Based on the electronegativity differences, we expect the polyatomic anion to consist of aluminum and hydrogen because they are closer in electronegativity compared to sodium. Aluminum can form a tetrahedral structure with 4 hydrogen atoms with a -1 charge, resulting in the polyatomic ion AlH4-. To draw the Lewis structure for AlH4-, follow these steps: 1. Count the total number of valence electrons: Al has 3 valence electrons, and each H has 1 valence electron, making a total of 7 valence electrons. Since AlH4- has a -1 charge, add one more electron. 2. Place the central atom (Al) in the center and surround it with 4 hydrogen atoms. 3. Distribute the remaining electrons (8) as pairs in covalent bonds between Al and each H atom.
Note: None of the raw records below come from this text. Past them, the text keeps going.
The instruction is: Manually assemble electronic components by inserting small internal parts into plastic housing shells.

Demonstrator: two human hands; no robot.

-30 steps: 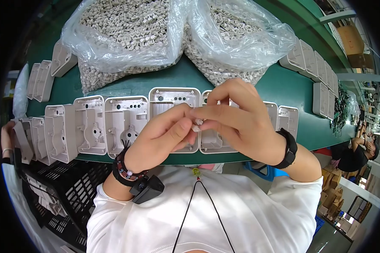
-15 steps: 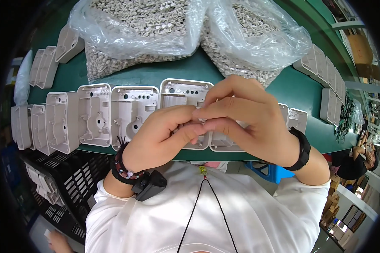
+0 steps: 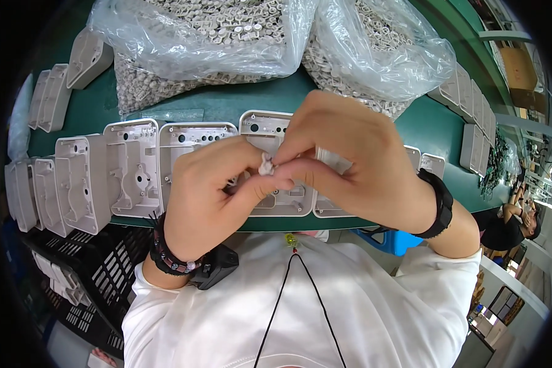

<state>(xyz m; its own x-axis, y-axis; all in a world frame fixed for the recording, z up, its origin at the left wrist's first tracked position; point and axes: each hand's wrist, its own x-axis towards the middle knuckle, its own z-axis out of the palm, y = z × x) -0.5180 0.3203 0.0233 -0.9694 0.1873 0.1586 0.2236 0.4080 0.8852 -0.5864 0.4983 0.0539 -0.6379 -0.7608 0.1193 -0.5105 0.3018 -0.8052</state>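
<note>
Above the row of housings, my left hand (image 3: pixel 218 193) pinches a small white plastic part (image 3: pixel 266 165) between thumb and forefinger. My right hand (image 3: pixel 343 162) meets it there, thumb and forefinger closed on the same part's right side. The fingers cover most of the part, so its exact shape is unclear. Beneath my hands stand open light-grey plastic housings (image 3: pixel 135 164) with holes and posts inside; my hands partly hide the middle ones. Beyond them lie two clear plastic bags (image 3: pixel 276 52) full of small white plastic parts.
More housings stand at the left (image 3: pixel 80 184) and right (image 3: pixel 474 150) of the green table (image 3: pixel 227 101). Below the table's left edge is a black plastic crate (image 3: pixel 113 257). A blue stool (image 3: pixel 398 242) stands at the lower right, and another person (image 3: pixel 509 224) is farther right.
Both hands have shifted slightly left, and the small white part now shows between the fingertips. The table and housings appear slightly shifted in the picture.
</note>
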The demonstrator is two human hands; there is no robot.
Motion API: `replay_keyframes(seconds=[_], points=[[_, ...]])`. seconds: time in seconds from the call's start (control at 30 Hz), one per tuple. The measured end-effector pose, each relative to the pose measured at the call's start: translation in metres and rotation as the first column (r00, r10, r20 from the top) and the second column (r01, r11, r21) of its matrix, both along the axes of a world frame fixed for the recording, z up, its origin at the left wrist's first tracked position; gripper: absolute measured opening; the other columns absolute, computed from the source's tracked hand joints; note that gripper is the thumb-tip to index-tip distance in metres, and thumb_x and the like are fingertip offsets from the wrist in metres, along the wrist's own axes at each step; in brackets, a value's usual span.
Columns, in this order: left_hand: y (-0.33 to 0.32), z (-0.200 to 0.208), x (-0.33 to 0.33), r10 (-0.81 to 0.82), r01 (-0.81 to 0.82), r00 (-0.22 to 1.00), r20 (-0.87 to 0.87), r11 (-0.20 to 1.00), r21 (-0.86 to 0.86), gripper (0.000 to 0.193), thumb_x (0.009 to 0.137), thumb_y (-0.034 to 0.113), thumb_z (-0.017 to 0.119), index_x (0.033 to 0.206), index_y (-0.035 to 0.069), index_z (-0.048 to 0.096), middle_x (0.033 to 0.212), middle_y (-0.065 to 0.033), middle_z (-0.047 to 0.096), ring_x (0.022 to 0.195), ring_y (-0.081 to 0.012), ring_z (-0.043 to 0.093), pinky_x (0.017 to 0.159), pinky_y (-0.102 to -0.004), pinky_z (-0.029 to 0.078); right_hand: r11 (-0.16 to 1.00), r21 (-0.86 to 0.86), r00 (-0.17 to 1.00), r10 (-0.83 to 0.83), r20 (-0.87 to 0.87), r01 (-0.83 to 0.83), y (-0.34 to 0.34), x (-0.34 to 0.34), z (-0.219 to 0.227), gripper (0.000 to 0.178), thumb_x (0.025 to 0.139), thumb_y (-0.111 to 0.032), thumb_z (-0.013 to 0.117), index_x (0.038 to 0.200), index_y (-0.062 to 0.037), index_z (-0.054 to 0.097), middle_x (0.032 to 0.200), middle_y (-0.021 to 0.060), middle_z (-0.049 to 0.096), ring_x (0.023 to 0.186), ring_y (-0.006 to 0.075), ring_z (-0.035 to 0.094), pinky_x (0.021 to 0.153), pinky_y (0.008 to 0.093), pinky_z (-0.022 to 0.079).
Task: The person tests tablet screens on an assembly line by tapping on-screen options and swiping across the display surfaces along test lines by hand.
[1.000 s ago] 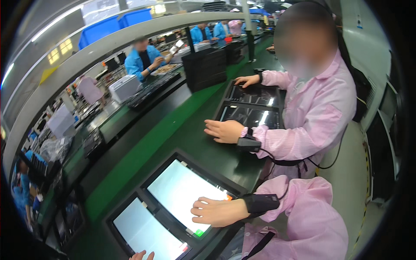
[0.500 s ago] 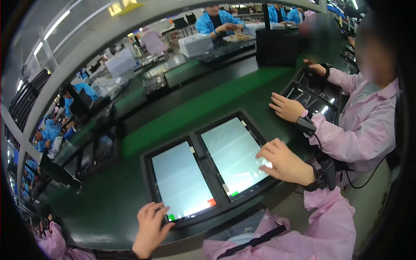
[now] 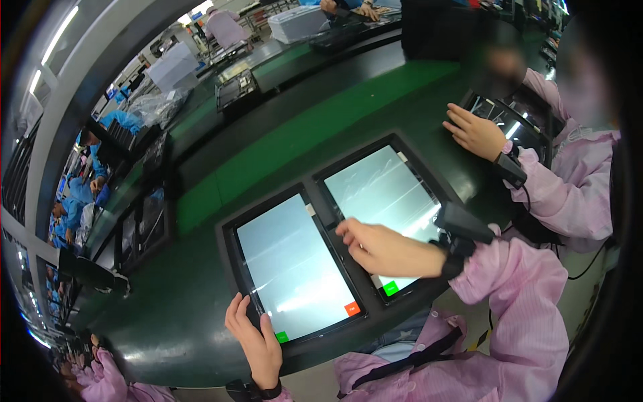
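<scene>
Two flat tablet-like screens lie side by side in a black tray, both lit pale. The left screen has a green patch and a red patch along its near edge. A green patch shows on the right screen, partly hidden by my right hand. My left hand is open at the left screen's near left corner, fingers along the tray rim. Over the right screen reaches my right hand, holding nothing; its loosely bent fingers are apart near the divider between the screens. I cannot tell whether they touch it.
The tray rests on a dark green workbench. At the right a co-worker in pink holds a hand beside another tray of dark screens. More black frames lie at the left. A white box stands at the back.
My right hand has moved left, from the right screen's outer side to the divider. My left hand stays by the near left corner. The whole view has shifted.
</scene>
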State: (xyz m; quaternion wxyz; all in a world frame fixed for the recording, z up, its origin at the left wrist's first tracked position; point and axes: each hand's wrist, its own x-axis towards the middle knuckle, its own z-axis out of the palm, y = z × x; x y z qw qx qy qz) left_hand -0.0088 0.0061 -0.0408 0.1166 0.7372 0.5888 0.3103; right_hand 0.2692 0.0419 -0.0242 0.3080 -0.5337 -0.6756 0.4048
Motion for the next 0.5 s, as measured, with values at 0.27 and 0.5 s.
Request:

Now, we have a valid Lewis structure for the AlH4- ion.

04

Determine the Formal Charge on Hydrogen in the Polyatomic Ion

The formal charge on an atom can be calculated using the formula: Formal charge = Valence electrons - Non-bonding electrons - (1/2 * Bonding electrons) For hydrogen in the AlH4- ion, the number of valence electrons is 1, there are no non-bonding electrons, and there is 1 bonding electron (the electron shared in the covalent bond with Al). Thus, we can calculate the formal charge on hydrogen: Formal charge = 1 - 0 - (1/2 * 1) = 0 The formal charge on hydrogen in the AlH4- polyatomic ion is 0.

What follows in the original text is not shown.